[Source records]
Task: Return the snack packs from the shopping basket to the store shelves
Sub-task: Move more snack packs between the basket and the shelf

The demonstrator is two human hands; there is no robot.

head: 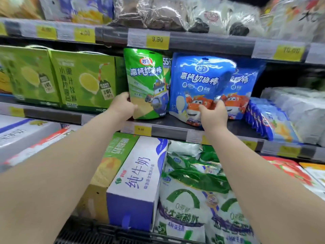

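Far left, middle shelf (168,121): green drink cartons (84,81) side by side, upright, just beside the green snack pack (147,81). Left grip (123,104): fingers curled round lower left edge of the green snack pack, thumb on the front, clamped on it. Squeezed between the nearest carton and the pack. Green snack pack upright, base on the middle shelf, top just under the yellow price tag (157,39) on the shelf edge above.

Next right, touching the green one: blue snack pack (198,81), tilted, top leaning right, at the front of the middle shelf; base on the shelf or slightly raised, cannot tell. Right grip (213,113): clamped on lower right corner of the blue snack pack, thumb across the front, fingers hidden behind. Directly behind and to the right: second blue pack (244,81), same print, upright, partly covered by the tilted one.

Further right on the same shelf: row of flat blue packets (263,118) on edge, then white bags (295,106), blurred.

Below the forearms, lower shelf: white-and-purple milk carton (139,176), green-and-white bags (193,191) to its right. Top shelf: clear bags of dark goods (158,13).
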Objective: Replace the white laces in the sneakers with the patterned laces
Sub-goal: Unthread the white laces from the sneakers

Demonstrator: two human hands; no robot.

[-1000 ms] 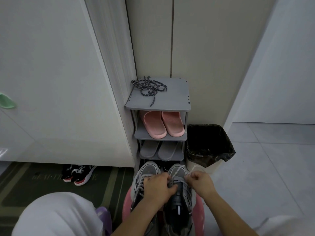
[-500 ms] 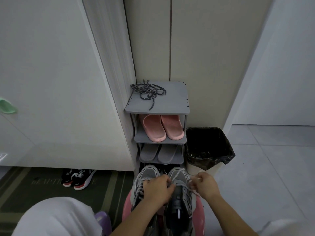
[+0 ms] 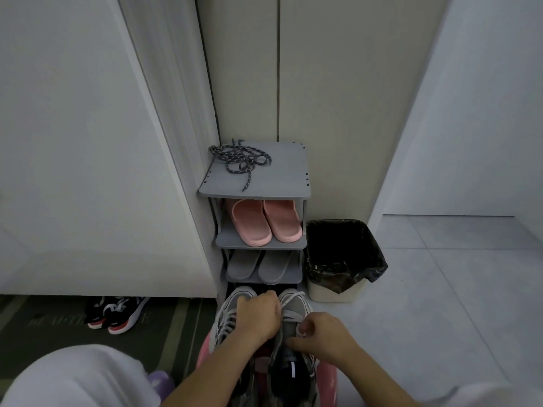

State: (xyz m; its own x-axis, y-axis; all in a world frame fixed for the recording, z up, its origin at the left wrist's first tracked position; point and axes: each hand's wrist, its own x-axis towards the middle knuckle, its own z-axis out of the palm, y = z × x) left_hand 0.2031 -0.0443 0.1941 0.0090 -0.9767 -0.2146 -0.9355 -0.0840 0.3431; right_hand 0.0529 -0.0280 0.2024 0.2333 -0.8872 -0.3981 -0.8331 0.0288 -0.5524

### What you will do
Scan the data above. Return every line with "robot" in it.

### Result
The demonstrator is two human hands; there is no robot.
Demonstrator: two human hands; no robot.

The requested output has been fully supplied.